Le service médical tout entier était réuni autour de son lit et on examinait le cadavre avec un soin minutieux. Les blessures étaient complétement cicatrisées. Il ne pouvait être question d'épanchement sanguin.
Le médecin en chef déclara que l'autopsie était indispensable. Le corps ne présentait aucun des caractères qui révèlent la congestion.
Le directeur, après avoir espéré vainement que la science ranimerait le pauvre Dioulou, n'eut plus qu'une pensée: prévenir de la part de la justice toute enquête qui lui porterait tort.
Le plus simple était d'aller de soi-même au-devant du danger.
Donc, il courut chez le juge d'instruction, auquel il révéla le fatal événement. Par bonheur pour lui, M. Varnay était très-préoccupé actuellement d'une affaire des plus délicates et qui absorbait toute son attention.

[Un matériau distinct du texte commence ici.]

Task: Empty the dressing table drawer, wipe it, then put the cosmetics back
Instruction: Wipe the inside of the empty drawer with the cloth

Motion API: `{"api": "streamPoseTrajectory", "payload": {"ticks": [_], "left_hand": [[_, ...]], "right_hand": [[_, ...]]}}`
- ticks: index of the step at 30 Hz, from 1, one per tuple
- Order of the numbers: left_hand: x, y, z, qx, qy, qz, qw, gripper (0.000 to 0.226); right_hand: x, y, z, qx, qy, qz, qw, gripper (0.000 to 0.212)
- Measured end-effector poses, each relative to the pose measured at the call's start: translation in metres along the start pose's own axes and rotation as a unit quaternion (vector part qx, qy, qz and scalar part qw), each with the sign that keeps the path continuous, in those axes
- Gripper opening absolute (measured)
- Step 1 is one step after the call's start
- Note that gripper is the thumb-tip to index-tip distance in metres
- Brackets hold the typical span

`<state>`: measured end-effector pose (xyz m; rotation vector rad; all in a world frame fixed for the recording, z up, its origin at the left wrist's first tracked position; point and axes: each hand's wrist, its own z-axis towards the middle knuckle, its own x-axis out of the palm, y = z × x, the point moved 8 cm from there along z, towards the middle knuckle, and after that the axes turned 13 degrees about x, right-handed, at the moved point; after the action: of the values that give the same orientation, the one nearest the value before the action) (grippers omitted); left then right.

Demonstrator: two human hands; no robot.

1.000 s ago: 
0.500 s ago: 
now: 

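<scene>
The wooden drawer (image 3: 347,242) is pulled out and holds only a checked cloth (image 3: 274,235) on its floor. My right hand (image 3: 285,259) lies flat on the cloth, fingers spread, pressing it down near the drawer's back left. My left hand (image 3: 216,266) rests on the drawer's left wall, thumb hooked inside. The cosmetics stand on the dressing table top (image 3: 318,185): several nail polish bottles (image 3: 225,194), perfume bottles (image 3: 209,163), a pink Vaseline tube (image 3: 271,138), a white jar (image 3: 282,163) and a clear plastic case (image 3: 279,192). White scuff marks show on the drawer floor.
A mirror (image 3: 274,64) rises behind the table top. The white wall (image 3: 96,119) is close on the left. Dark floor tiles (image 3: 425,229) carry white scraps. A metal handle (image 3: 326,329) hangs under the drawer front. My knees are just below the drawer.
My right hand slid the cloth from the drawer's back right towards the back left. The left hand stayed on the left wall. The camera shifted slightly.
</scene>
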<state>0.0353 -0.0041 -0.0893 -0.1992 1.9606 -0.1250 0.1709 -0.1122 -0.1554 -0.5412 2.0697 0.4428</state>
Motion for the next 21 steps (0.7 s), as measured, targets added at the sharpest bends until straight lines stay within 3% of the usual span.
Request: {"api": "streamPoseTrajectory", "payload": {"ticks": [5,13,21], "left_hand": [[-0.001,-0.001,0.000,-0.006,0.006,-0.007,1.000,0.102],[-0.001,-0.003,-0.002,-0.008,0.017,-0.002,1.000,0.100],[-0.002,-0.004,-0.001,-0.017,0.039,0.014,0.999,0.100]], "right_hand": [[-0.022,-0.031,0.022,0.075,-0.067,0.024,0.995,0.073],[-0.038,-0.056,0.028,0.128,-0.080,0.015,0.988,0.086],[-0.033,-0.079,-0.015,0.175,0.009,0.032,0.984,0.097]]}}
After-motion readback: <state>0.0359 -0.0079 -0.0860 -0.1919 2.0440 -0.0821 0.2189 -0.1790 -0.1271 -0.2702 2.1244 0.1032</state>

Il reçut donc la nouvelle avec une parfaite indifférence, et sans l'insistance du directeur, il eût très-probablement négligé de signer l'ordre d'autopsie:
—Croyez-vous donc qu'on l'ait empoisonné? demanda-t-il en riant.
Le directeur balbutia quelques phrases au nom de la science, puis sortit du cabinet pour se rendre à la préfecture où tout fut régularisé.
L'autopsie devait avoir lieu le lendemain matin.